The linear Boltzmann equation approach is generalized to describe fractional superdiffusive transport of the Levy walk type in external force fields. The time distribution between scattering events is assumed to have a finite mean value and infinite variance. It is completely characterized by the two scattering rates, one fractional and a normal one, which defines also the mean scattering rate. We formulate a general fractional linear Boltzmann equation approach and exemplify it with a particularly simple case of the Bohm and Gross scattering integral leading to a fractional generalization of the Bhatnagar, Gross and Krook kinetic equation. Here, at each scattering event the particle velocity is completely randomized and takes a value from equilibrium Maxwell distribution at a given fixed temperature. We show that the retardation effects are indispensable even in the limit of infinite mean scattering rate and argue that this novel fractional kinetic equation provides a viable alternative to the fractional Kramers-Fokker-Planck (KFP) equation by Barkai and Silbey and its generalization by Friedrich et al. based on the picture of divergent mean time between scattering events.
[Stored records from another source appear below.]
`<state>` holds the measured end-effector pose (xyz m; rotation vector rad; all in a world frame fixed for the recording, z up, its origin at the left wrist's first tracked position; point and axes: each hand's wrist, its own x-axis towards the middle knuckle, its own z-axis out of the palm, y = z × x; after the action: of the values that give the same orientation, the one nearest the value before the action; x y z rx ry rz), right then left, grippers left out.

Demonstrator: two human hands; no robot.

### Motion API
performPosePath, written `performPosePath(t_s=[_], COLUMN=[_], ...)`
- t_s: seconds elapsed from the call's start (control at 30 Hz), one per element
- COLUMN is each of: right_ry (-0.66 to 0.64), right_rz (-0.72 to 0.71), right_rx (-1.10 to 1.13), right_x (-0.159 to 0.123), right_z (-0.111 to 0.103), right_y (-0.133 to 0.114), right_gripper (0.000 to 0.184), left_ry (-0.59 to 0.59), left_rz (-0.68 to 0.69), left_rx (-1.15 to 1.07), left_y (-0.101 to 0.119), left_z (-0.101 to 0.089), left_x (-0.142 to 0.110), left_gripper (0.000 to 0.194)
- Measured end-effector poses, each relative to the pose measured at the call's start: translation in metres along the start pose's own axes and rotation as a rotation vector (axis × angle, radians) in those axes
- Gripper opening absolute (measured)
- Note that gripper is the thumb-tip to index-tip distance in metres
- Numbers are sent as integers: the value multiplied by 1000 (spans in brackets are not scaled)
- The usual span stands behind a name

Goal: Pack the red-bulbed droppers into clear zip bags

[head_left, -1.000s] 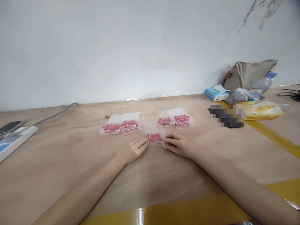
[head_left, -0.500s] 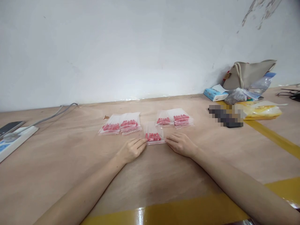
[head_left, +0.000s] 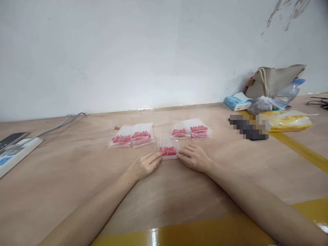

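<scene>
A clear zip bag (head_left: pixel 166 140) lies flat on the table between my hands, with several small red pieces (head_left: pixel 167 151) in a row inside it. My left hand (head_left: pixel 146 165) pinches the bag's lower left corner, its fingers pressed together. At the lower right corner, my right hand (head_left: pixel 193 158) has its fingertips closed on the bag's edge. Beyond, to the left, lie two stacks of similar bags (head_left: pixel 140 139) with red pieces. Two more groups of bags (head_left: pixel 200 131) rest beyond and to the right.
A white power strip (head_left: pixel 20 155) with a grey cable and a phone (head_left: pixel 11 140) are at the left. At the right sit a blue tissue pack (head_left: pixel 237 101), a beige bag (head_left: pixel 278 80), a yellow package (head_left: pixel 289 122) and a dark, partly blurred object (head_left: pixel 256 135). A wall stands behind.
My right hand has shifted slightly left, its fingertips now at the bag's lower right corner. My left hand stays almost where it was, and the stacks have not moved.
</scene>
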<state>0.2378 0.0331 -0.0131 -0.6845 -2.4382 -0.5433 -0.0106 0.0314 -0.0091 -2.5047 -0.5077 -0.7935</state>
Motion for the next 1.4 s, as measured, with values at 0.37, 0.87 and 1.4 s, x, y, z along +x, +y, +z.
performPosePath(t_s=[0.37,0.87,1.4], right_ry=[-17,43,-53], right_rz=[6,-112,114], right_rx=[-39,-108,-205], right_x=[0,31,-7], right_z=[-2,18,-5], right_y=[-2,-28,-4], right_gripper=[26,24,27], left_ry=[-30,7,39], left_rz=[27,2,-26], left_rx=[-102,-132,-150], left_y=[1,3,-1], left_z=[3,1,4], left_x=[5,5,-2], left_gripper=[19,17,14])
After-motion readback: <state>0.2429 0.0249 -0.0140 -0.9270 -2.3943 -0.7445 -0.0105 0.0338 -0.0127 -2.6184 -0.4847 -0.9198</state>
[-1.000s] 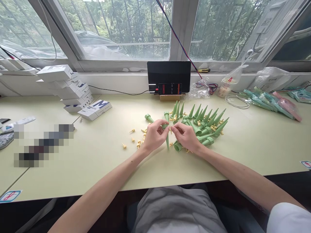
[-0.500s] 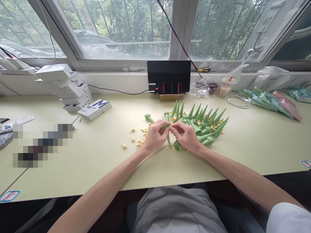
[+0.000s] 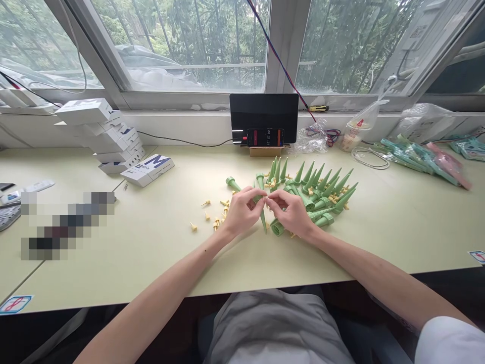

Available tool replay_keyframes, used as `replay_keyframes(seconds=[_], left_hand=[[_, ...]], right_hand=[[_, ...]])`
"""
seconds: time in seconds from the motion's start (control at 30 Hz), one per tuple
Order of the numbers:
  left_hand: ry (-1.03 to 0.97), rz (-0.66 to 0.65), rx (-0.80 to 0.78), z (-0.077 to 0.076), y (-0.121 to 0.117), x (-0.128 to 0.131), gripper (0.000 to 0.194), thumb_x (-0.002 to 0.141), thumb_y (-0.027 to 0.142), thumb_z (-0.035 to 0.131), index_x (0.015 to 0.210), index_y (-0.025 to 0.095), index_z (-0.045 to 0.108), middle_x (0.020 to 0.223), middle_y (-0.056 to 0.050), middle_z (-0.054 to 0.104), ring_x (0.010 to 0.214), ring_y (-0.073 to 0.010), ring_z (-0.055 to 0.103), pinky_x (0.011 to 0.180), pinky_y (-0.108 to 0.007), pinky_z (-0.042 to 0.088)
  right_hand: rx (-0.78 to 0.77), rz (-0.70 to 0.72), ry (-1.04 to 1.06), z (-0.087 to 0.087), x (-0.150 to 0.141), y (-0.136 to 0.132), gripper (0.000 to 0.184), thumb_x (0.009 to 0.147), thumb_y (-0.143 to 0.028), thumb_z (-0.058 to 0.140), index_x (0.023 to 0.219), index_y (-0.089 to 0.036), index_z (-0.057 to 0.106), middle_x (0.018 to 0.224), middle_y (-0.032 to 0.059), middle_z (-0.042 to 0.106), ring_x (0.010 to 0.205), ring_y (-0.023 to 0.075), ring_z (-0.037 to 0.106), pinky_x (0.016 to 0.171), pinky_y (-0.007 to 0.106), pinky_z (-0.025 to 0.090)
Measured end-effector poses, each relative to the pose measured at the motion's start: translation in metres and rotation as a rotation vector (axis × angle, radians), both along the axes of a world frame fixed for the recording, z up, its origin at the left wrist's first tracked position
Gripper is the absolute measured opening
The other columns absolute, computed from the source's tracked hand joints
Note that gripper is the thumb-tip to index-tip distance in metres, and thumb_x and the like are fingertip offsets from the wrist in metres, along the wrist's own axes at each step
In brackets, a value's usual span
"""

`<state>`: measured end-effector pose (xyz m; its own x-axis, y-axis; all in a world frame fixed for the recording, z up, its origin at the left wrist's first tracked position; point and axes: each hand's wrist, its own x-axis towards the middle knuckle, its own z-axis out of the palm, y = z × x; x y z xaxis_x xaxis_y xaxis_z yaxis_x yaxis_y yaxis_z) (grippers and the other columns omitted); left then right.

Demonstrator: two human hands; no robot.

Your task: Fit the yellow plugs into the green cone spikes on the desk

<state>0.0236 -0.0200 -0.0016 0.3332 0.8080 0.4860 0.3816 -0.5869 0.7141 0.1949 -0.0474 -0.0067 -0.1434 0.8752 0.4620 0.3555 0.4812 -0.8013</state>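
A stack of white boxes (image 3: pixel 109 139) rises at the left of the frame, with another white box (image 3: pixel 148 170) lying just beside it. At upper centre a phone (image 3: pixel 265 137) leans before a dark tablet (image 3: pixel 264 114). At right, a bagged cup (image 3: pixel 353 135) stands near green and pink plastic packets (image 3: pixel 426 156) on the bench (image 3: pixel 397 222).

Tapered plastic spikes (image 3: pixel 262 221): uniform green. Small plastic pegs (image 3: pixel 194 227): plain yellow. Smooth flat tabletop (image 3: pixel 151 263): pale yellow-green; rectangular cardboard box (image 3: pixel 148 170): white, blue lettering.

Dozen-plus green spikes (image 3: pixel 299 174), dozen-plus yellow pegs (image 3: pixel 194 228)
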Motion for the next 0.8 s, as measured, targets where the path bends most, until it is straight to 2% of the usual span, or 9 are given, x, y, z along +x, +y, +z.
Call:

The case of divergent mean time is also discussed at length and compared with the earlier results obtained within the fractional KFP. Also a phenomenological fractional BGK equation without retardation effects is proposed in the limit of infinite scattering rates. It cannot be, however, rigorously derived from a scattering model, being rather clever postulated. It this respect, this retardationless equation is similar to the fractional KFP by Barkai and Silbey. However, it corresponds to the opposite, much more physical limit and, therefore, also presents a viable alternative.